CM Rekha Gupta Launches 137 EVs, AB Cabling in Shalimar Bagh
Synopsis
Key Takeaways
Delhi Chief Minister Rekha Gupta on Thursday, 9 July 2026, launched two urban infrastructure initiatives in the Shalimar Bagh assembly constituency — deploying 137 electric primary waste collection vehicles for door-to-door garbage collection and inaugurating the conversion of open overhead wires to Aerial Bundled (AB) Cables across several blocks of the area.
Context
Announcing the twin drives on social media, CM Gupta stated that the 137 electric vehicles would be 'दिल्लीवासियों की सेवा में समर्पित' ('dedicated to the service of Delhi residents') and would operate across four zones, collecting waste from households to strengthen the city's sanitation network. She added that the AB cabling work in Shalimar Bagh's various blocks would make electricity supply 'more secure, organised, and uninterrupted.' The Chief Minister framed both initiatives as aligned with Prime Minister Narendra Modi's Viksit Bharat (Developed India) vision.
Policy Backdrop
The deployment of electric waste collection vehicles builds on the framework of the Swachh Bharat Mission, launched in 2014, which mandated door-to-door collection and mechanised sanitation in urban areas. The shift to electric vehicles also reflects a broader central push to reduce diesel dependency in urban logistics and lower the carbon footprint of municipal services.
The AB Cable conversion has precedent in National Electricity Policy reforms dating to 2005, which encouraged urban distribution companies to replace bare overhead conductors with bundled aerial cables to cut electrocution risks, power theft, and outage frequency. BJP-ruled states and municipal bodies have accelerated similar cabling drives since 2017 as part of urban infrastructure upgrades.
Stakeholders and Impact
The primary beneficiaries are residents of Shalimar Bagh in northwest Delhi, who will see more regular and mechanised household waste pickup across the four operational zones. The electric fleet is expected to reduce noise and emissions compared with diesel-run collection vehicles currently in use in parts of the city.

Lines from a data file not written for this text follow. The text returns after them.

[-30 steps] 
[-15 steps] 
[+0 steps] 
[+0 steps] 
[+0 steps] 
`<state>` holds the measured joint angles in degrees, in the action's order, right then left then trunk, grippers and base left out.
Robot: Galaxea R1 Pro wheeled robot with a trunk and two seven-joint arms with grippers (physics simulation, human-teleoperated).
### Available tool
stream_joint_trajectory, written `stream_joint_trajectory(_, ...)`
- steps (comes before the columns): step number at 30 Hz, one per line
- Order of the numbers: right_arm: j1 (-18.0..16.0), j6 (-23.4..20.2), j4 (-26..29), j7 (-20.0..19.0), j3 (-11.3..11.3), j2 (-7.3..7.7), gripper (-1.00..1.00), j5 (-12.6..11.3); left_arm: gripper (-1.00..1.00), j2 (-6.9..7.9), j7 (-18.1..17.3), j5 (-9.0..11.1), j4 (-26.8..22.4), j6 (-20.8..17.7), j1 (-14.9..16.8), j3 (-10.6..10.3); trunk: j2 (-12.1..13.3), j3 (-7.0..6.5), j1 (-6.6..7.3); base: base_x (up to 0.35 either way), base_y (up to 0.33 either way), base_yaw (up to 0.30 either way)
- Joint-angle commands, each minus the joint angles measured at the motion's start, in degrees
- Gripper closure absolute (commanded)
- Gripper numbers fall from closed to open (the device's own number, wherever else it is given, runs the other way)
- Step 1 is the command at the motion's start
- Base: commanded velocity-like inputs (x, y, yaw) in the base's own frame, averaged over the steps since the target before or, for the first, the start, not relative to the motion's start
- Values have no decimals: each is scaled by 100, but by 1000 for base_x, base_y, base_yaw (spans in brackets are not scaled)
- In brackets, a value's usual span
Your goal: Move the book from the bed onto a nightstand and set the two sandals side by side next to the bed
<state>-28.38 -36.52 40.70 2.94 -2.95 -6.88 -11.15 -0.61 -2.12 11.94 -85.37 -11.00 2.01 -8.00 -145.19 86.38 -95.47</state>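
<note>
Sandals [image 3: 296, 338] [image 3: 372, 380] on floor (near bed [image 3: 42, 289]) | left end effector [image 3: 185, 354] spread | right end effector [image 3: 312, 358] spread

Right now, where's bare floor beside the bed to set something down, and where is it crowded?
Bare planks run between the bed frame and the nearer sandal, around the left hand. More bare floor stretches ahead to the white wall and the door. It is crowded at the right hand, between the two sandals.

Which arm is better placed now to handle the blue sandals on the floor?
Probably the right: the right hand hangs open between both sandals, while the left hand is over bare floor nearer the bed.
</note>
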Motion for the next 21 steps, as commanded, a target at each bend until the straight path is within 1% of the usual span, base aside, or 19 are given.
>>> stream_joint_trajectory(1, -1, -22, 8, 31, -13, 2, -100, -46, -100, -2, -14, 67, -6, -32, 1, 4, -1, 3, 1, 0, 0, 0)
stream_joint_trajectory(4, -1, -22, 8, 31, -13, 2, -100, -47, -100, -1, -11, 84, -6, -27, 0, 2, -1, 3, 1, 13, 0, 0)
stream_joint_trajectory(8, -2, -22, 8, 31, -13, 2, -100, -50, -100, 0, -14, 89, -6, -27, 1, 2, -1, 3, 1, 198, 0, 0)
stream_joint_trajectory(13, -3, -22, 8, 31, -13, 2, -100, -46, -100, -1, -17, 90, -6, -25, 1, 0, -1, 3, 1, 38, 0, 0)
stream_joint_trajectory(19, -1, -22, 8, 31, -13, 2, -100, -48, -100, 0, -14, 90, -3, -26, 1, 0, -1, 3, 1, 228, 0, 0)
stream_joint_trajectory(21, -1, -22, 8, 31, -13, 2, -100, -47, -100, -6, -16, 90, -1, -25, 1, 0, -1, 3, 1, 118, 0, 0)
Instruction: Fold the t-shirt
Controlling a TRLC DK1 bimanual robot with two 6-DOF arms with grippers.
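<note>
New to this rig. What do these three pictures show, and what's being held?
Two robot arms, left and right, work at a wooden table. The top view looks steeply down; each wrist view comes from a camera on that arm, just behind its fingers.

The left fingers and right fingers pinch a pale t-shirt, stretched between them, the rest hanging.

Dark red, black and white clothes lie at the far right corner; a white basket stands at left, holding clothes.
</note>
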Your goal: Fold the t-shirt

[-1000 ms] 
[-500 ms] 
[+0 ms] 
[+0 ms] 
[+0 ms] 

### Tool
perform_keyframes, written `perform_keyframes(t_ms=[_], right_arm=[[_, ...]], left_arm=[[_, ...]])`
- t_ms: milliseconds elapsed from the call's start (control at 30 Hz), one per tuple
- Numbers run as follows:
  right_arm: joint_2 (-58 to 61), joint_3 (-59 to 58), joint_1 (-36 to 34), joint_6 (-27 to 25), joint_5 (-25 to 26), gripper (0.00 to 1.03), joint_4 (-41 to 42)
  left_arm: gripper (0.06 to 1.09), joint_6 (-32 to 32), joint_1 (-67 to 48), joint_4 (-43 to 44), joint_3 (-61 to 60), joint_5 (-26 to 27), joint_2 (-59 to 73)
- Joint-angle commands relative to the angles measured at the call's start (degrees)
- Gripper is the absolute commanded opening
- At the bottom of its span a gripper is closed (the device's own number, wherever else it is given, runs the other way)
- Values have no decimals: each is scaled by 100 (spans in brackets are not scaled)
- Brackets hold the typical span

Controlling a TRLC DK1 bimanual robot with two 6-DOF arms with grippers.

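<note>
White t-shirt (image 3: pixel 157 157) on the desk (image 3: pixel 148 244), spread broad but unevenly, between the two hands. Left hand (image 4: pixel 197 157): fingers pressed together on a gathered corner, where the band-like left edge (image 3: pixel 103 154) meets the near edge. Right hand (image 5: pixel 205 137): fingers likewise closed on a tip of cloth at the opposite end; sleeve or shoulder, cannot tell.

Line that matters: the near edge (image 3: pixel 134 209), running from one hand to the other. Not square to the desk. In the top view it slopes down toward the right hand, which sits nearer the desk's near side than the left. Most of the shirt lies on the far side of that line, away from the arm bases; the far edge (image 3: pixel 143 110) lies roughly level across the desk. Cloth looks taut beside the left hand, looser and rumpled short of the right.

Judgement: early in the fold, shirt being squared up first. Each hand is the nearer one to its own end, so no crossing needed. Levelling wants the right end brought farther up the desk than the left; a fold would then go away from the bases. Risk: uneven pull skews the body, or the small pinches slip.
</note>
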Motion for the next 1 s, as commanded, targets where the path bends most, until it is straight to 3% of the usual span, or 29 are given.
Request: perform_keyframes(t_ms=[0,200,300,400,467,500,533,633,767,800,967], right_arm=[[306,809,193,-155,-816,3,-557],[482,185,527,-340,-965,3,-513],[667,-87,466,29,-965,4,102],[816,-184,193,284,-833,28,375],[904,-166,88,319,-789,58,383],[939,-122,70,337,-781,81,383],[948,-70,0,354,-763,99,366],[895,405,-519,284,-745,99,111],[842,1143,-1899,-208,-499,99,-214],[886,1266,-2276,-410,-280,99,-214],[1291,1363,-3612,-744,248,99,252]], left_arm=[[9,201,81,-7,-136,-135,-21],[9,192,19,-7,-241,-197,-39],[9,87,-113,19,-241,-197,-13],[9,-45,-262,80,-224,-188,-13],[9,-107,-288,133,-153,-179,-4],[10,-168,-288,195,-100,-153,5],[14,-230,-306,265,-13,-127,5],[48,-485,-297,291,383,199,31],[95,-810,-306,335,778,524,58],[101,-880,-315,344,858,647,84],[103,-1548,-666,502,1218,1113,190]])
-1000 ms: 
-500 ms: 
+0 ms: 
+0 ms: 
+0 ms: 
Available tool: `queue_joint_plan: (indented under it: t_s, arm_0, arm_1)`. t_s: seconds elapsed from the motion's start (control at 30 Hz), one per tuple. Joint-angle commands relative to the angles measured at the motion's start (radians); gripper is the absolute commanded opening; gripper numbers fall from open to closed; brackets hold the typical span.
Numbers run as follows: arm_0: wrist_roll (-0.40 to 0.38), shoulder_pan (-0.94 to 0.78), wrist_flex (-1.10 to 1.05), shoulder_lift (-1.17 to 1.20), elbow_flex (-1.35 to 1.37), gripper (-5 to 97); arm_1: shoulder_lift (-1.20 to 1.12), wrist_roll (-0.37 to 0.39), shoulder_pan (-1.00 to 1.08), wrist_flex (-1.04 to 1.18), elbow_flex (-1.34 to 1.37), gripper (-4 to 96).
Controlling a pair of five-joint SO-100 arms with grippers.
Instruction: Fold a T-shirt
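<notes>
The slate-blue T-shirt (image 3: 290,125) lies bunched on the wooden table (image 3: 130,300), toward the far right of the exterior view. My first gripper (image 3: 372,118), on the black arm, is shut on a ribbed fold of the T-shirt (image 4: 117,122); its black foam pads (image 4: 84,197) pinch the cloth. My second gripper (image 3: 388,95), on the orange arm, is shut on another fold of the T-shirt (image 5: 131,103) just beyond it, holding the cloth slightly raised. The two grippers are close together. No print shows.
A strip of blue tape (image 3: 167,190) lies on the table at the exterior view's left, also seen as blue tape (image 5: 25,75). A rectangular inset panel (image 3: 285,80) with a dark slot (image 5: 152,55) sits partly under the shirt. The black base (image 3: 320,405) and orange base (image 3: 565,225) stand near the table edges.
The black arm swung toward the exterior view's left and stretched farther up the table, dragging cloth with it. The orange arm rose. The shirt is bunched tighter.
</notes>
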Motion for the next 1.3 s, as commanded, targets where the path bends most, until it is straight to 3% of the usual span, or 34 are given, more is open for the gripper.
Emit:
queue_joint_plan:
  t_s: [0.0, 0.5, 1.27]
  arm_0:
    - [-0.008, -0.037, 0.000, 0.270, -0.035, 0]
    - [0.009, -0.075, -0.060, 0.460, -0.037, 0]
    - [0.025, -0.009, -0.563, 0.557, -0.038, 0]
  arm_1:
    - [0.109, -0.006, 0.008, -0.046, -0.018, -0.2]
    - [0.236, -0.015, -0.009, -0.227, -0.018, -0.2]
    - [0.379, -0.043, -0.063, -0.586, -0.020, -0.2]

On the power side, households and commercial establishments in the targeted blocks stand to benefit from reduced risk of electrocution from sagging bare wires — a recurring hazard during monsoon months — as well as fewer outages caused by wire-to-wire faults. The broader Delhi distribution network could also see a reduction in aggregate technical and commercial losses once bundled cabling is extended further.
What's Next
Attention will now turn to the phased rollout of the 137 vehicles across the four designated zones and the timeline for completing AB cabling in the remaining blocks of Shalimar Bagh. The Delhi government has not yet specified a completion date for either project. If the electric vehicle fleet and cabling programme are scaled city-wide, they could serve as a template for similar upgrades across other assembly constituencies under the #ViksitDelhi agenda that CM Gupta has publicly championed.